Gotong royong ini biasanya dilakukan untuk membersihkan atau menata dan memperbaiki lingkungan perkampungan. banyak yang bisa dilakukan dengan gotong royong ini yakni membersihkan gorong-gorong atau parit, memperbaiki jalan kampung, membangun pos ronda, memotong rumput, membersihkan sampah, dan masih banyak lagi.

Gotong-royong sebuah definisi bangsa Indonesia yang selama ini menjadi monumen penting yang selalu diagung-agungkan bangsa Indonesia. Bahkan tetap dijadikan wacana utama dalam tiga periode politik bangsa ini. Sejarah kemerdekaan telah mencatat bahwa kata gotong-royong telah menjadi elemen penting dalam kehidupan bernegara Indonesia. Di zaman Orde Lama, gotong-royong merupakan “kata suci" yang selalu dikumandangkan oleh Soekarno, bahkan pernah dalam salah satu pidatonya, Soekarno menyatakan bahwa bila Pancasila diperas menjadi Ekasila, maka Ekasila itu adalah gotong-royong. Di zaman Orde Baru, walaupun tak segencar di zaman Orde Lama, tetap saja gotong-royong menjadi salah satu kata penting di rezim pembangunan Soeharto.

Berbagai kenyataan diungkapkan untuk mendukung pendapat bahwa gotong-royong adalah sifat dasar yang dimiliki bangsa Indonesia. Mulai dari sistem pertanian secara bersama, acara kenduri, membangun rumah, dan segala macam kegiatan kemasyarakatan yang telah kita sama-sama baca dan pelajari sejak SD, semuanya menunjukkan bahwa gotong-royong sudah ada sejak zaman prasejarah di bumi Indonesia. Ya, memang sejak SD kita telah diberikan doktrin bahwa gotong-royong adalah sifat dasar bangsa Indonesia yang menjadi unggulan bangsa ini dan tidak dimiliki bangsa lain.
Kenyataan yang muncul dengan adanya jurang kemiskinan yang dalam, pengangguran, kerusuhan, krisis ekonomi, semakin membuat saya ragu, apakah benar bangsa ini memiliki jiwa dan semangat gotong-royong.

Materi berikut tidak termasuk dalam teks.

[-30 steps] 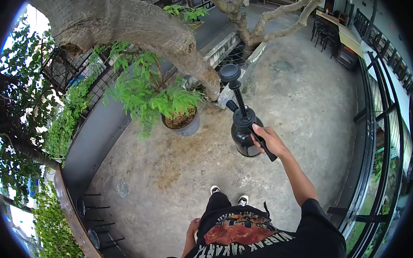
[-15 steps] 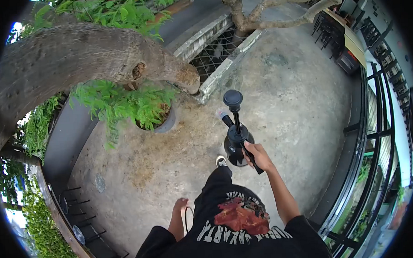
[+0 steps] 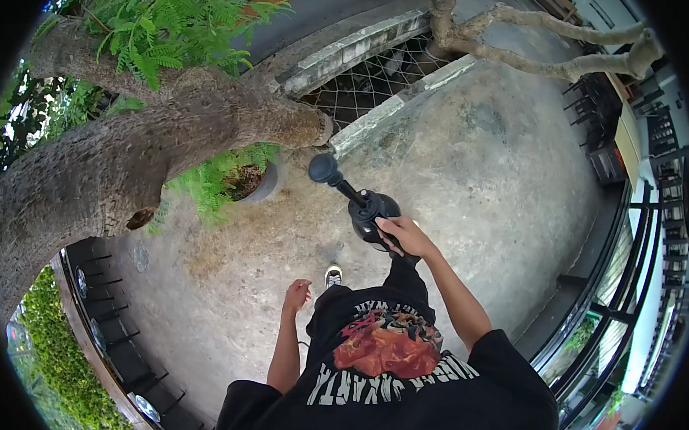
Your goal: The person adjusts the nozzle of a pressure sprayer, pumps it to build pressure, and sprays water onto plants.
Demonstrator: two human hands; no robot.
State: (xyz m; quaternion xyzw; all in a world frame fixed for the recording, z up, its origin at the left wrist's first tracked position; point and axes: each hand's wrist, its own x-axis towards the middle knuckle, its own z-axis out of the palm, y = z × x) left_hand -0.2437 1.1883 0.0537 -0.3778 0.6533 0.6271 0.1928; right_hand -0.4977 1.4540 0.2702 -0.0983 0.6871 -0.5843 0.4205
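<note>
My right hand (image 3: 404,236) is wrapped round the handle of a black pump sprayer (image 3: 366,208), carried above the concrete floor. The sprayer tilts, its round plunger knob (image 3: 323,168) pointing up and to the left. Its nozzle does not show. My left hand (image 3: 297,295) hangs at the left of my body, fingers loosely curled and slightly apart, with nothing in it. One shoe (image 3: 333,276) shows on the floor between my hands.
A thick tree trunk (image 3: 164,138) crosses the left side above a potted plant (image 3: 262,185). Ahead, a low concrete curb (image 3: 360,49) borders a netted pit (image 3: 369,83). Stools line a wooden counter (image 3: 97,349) at left; black railings run along the right.
The view has moved forward, bringing the trunk and pit closer. The sprayer has tipped leftward in my right hand. My left hand has come up and forward from beside my body.
</note>
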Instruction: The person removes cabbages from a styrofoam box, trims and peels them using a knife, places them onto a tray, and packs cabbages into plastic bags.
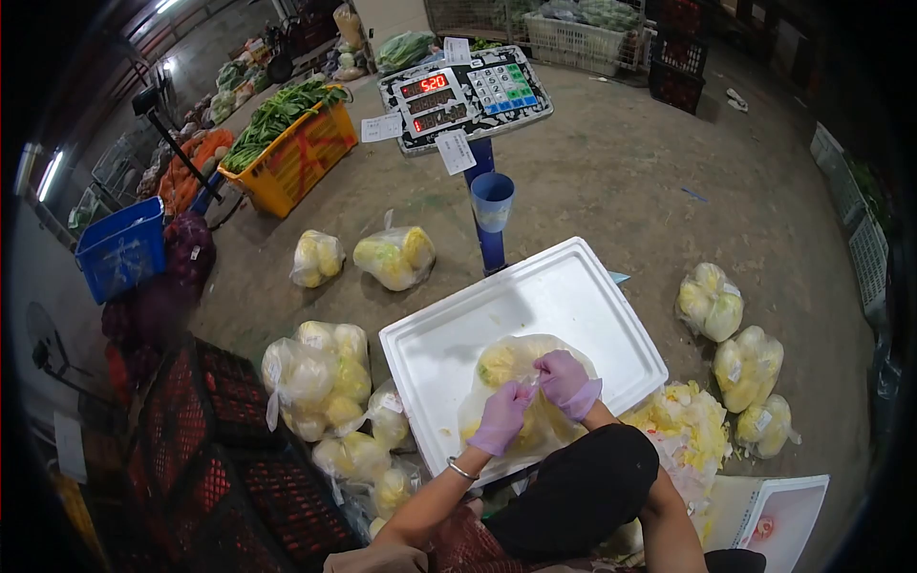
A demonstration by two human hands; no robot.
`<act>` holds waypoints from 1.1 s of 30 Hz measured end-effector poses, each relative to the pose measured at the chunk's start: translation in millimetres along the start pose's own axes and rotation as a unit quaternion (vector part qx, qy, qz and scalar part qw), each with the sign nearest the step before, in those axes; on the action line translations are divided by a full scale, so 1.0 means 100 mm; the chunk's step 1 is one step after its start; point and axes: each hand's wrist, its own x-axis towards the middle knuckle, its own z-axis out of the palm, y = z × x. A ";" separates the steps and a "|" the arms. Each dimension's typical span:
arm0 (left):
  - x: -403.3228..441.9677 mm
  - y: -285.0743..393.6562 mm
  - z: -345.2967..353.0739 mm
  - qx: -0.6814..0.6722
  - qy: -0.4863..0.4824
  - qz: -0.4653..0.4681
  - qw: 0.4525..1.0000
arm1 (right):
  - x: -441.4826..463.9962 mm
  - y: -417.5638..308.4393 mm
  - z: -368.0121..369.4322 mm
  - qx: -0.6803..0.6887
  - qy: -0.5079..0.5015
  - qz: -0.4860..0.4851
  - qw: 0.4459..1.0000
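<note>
A clear plastic bag (497,368) with yellow-green vegetables inside lies on a white foam tray (592,296). My left hand (503,417), in a purple glove, pinches the gathered top of the bag from the left. Close beside it, my right hand (567,384), also gloved, grips the same gathered plastic. Both hands are closed and nearly touch each other. Beyond the tray stands a scale display (465,95) on a blue post, with red digits lit and paper labels around it.
Filled bags lie left (325,377) and right (748,368) of the tray, two more beyond it. Black crates (239,477) stand at lower left, a yellow crate of greens (296,162) and a blue bin (122,246) farther back. Loose yellow leaves (683,425) are by my right arm.
</note>
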 end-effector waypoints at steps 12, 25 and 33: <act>0.89 0.76 -0.78 0.016 0.046 0.119 0.992 | 0.16 0.00 -0.07 0.008 -0.192 0.168 0.967; 1.67 1.59 -1.44 -0.391 0.057 0.066 0.916 | 0.02 -0.12 -0.11 -0.016 -0.204 0.143 0.968; 1.96 1.61 -1.54 -0.240 0.155 -0.019 0.958 | 0.15 -0.21 -0.12 -0.026 -0.204 0.164 0.965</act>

Jikalau gotong-royong diartikan sebagai kerjasama, bekerja bersama-sama untuk mencapai tujuan, maka akan sangat diragukan bahwa bangsa ini memiliki jiwa gotong-royong. Jika gotong-royong itu ada, pastilah tidak ada jurang kemiskinan yang dalam, karena si kaya akan senatiasa membantu si miskin untuk meningkatkan taraf hidupnya. Pastilah tidak ada kerusuhan massa, yang dipicu adanya ketidakadilan, karena setiap ketidakadilan akan mustahil muncul dari jiwa gotong-royong. Demikian pula dengan krisis ekonomi dan krisis-krisis lainnya. Jiwa gotong-royong sudah mulai terkikis akibat masuknya budaya individualisme dan materialisme dari Barat. Semula saya setuju dengan pandangan ini, namun belakangan pendapat ini cuma sekedar apologi yang mencoba membenarkan pendapat pertama. Seandainya benar jiwa gotong-royong itu ada semenjak zaman dahulu, tidak mungkin bangsa Indonesia dijajah sampai berabad-abad lamanya.

Gotong-royong yang dimiliki bangsa ini hanyalah gotong-royong yang bersifat aman dan menguntungkan bersama. Sementara gotong-royong yang “berdarah-darah" untuk menolak penindasan adalah sesuatu yang tabu. Gotong-royong yang dimiliki bangsa ini adalah gotong-royong yang harus mempunyai feed back.